November 27, 2012 RSS Feed Print

Gregg Laskoski is a senior petroleum analyst for GasBuddy.com

A USA Today editorial last week (November 23) on the opportunities and risks of the oil and gas boom caught my attention.

Almost reluctantly it seems, the editorial accepts the forecasts that we've all heard in recent weeks, specifically, the International Energy Agency's assessment that the United States will become both the world's largest natural gas producer and the world's largest oil producer, surpassing Russia and Saudi Arabia respectively within the next five years.

[See a collection of political cartoons on gas prices.]

And a string of rhetorical questions came to mind: Isn't that an exceptional piece of good news? Isn't that exactly what the United States needs to generate long-term economic growth? Isn't this boom already creating thousands of jobs? Doesn't it improve our nation's security if our fuel needs are met by U.S. production and/or supplemented from North American suppliers rather than the Middle East?'  

If you need a moment to let that sink in, you're not alone. Interestingly enough, the paper acknowledged that "by 2035 the U.S. could become virtually energy independent…" But in a tone that only 'politically correct' media embrace, the editorial goes on to talk about all the negatives the U.S. energy boom might bring.

The USA Today editorial said that energy independence has been the "holy grail of every American president since the 1973 Arab oil embargo" (actually, every president since Harry Truman has expressed this goal) but it goes on sounding a lot like the nattering nabobs of negativism Spiro Agnew disdained.

[See a collection of political cartoons on energy policy.]

"The increase in fossil fuel supplies also comes with potential serious environmental costs," the editorial warns.

Where I thought we had extraordinarily positive news in this energy boom, USA Today sees only gloom. Their hand-wringing continued: "Lower prices for oil and gas can undercut progress toward clean-energy sources such as wind and solar."

There you have it; the obligatory 'politically correct' orthodoxy on energy that skates past the fact that the current administration's glib "doubling down" on green energy imposed billions of dollars of additional debt on American taxpayers.
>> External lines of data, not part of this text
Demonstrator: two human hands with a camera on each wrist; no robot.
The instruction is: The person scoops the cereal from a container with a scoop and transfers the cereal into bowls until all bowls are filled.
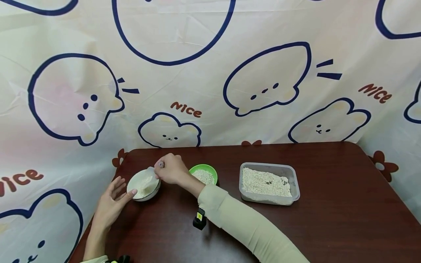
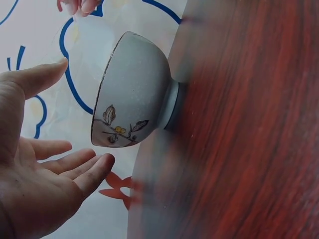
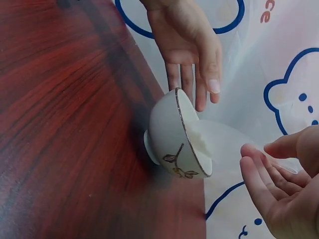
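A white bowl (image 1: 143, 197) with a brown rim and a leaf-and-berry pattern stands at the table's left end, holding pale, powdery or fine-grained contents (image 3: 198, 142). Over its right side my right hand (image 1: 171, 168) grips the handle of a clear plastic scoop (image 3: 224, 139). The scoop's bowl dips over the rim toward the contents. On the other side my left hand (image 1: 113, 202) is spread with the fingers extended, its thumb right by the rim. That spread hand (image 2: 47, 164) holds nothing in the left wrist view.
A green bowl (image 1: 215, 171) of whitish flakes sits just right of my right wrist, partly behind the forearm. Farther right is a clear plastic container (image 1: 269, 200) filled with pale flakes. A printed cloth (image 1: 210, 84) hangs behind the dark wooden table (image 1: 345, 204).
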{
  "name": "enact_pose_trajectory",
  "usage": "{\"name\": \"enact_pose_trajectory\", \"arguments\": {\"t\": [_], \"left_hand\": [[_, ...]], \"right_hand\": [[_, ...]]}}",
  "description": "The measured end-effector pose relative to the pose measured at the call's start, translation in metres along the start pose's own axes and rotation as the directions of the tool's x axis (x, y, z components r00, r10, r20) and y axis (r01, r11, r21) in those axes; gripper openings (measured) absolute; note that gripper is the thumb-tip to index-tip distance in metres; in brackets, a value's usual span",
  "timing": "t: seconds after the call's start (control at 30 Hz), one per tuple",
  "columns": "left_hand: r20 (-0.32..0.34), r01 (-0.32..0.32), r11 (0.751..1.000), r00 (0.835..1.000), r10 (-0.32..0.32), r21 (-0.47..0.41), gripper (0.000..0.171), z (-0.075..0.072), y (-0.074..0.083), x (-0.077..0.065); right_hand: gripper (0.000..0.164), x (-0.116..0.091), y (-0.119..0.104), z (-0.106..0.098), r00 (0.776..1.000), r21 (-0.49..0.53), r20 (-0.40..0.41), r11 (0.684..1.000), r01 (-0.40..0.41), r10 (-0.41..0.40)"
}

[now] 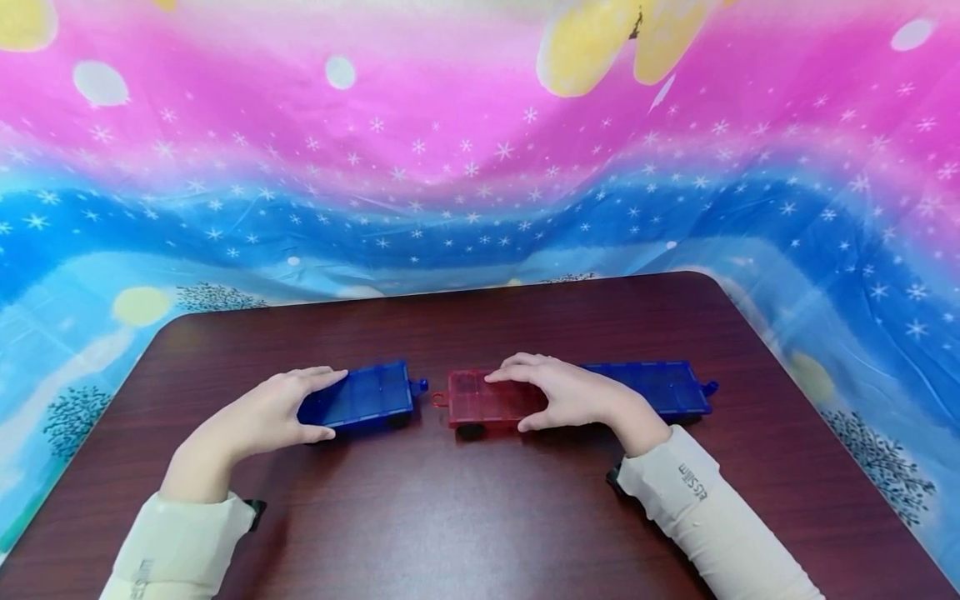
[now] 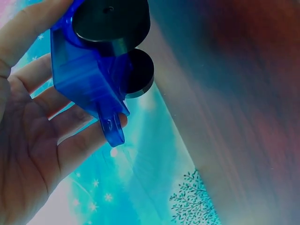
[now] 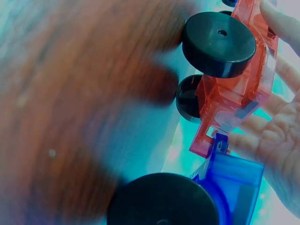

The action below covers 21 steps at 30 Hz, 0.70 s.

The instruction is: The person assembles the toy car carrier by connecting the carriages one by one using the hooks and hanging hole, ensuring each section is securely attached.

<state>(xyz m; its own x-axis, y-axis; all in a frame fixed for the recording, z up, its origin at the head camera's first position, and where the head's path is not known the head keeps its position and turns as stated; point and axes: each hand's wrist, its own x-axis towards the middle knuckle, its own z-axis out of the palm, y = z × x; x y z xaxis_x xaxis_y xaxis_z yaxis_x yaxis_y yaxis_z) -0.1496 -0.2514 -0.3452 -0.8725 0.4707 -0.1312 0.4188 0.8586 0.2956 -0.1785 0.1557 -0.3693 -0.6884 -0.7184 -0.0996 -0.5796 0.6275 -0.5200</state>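
My left hand [image 1: 270,412] grips a translucent blue toy train car [image 1: 375,395] by its left end, thumb on the near side and fingers over the far side. In the left wrist view its black wheels [image 2: 112,26] and an end loop [image 2: 111,129] show. A translucent red toy train car [image 1: 471,395] is held between the thumb and fingers of my right hand [image 1: 577,392]. Behind that hand extends a second blue car [image 1: 671,387]; its hook [image 3: 220,141] meets the red car's end loop [image 3: 202,140]. A small gap separates the left car's hook [image 1: 420,386] from the red loop [image 1: 439,400].
The cars stand in a row across a dark brown table [image 1: 420,508]. A pink and blue patterned cloth [image 1: 450,167] hangs around its far and side edges. Dark wrist straps [image 1: 257,512] show at the pale sleeves [image 1: 180,542].
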Motion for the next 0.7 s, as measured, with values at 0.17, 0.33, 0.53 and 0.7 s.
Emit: {"name": "enact_pose_trajectory", "arguments": {"t": [0.17, 0.33, 0.53, 0.7], "left_hand": [[0.013, -0.001, 1.000, 1.000, 0.001, -0.002, 0.076, 0.006, 0.002, -0.003], [0.026, 0.000, 1.000, 1.000, 0.000, -0.003, 0.077, 0.008, 0.007, -0.007], [0.023, -0.007, 1.000, 1.000, 0.007, 0.001, 0.078, 0.008, 0.015, -0.010], [0.016, -0.010, 1.000, 1.000, 0.010, 0.009, 0.077, 0.009, 0.016, -0.011]], "right_hand": [[0.067, 0.000, 0.002, 0.002, 1.000, -0.001, -0.005, 1.000, 0.002, -0.002], [0.067, 0.001, 0.002, 0.002, 1.000, -0.004, -0.008, 1.000, 0.014, -0.014], [0.067, 0.001, 0.002, 0.001, 1.000, 0.009, -0.007, 1.000, 0.014, -0.014], [0.067, 0.002, 0.003, 0.002, 1.000, 0.009, -0.003, 1.000, 0.015, -0.015]]}}
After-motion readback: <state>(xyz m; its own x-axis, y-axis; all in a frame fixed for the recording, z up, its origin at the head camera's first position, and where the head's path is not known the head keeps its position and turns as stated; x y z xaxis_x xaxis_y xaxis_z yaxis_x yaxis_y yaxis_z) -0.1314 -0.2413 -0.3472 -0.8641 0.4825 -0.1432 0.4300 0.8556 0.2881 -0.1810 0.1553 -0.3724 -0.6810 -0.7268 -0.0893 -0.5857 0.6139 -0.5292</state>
That's the debt we incurred after politically connected companies like Solyndra and about a dozen others were granted White House access, federally guaranteed loans, and then went bankrupt.

[Read the U.S. News Debate: Should the Government Invest in Green Energy?]

Hopefully President Obama will learn from the mistakes he made in his first four years and let the energy industry's success take root with the ebb and flow of free markets—not politically contrived stimulants and subsidies that accelerate failure and create irreparable voids once they're removed.  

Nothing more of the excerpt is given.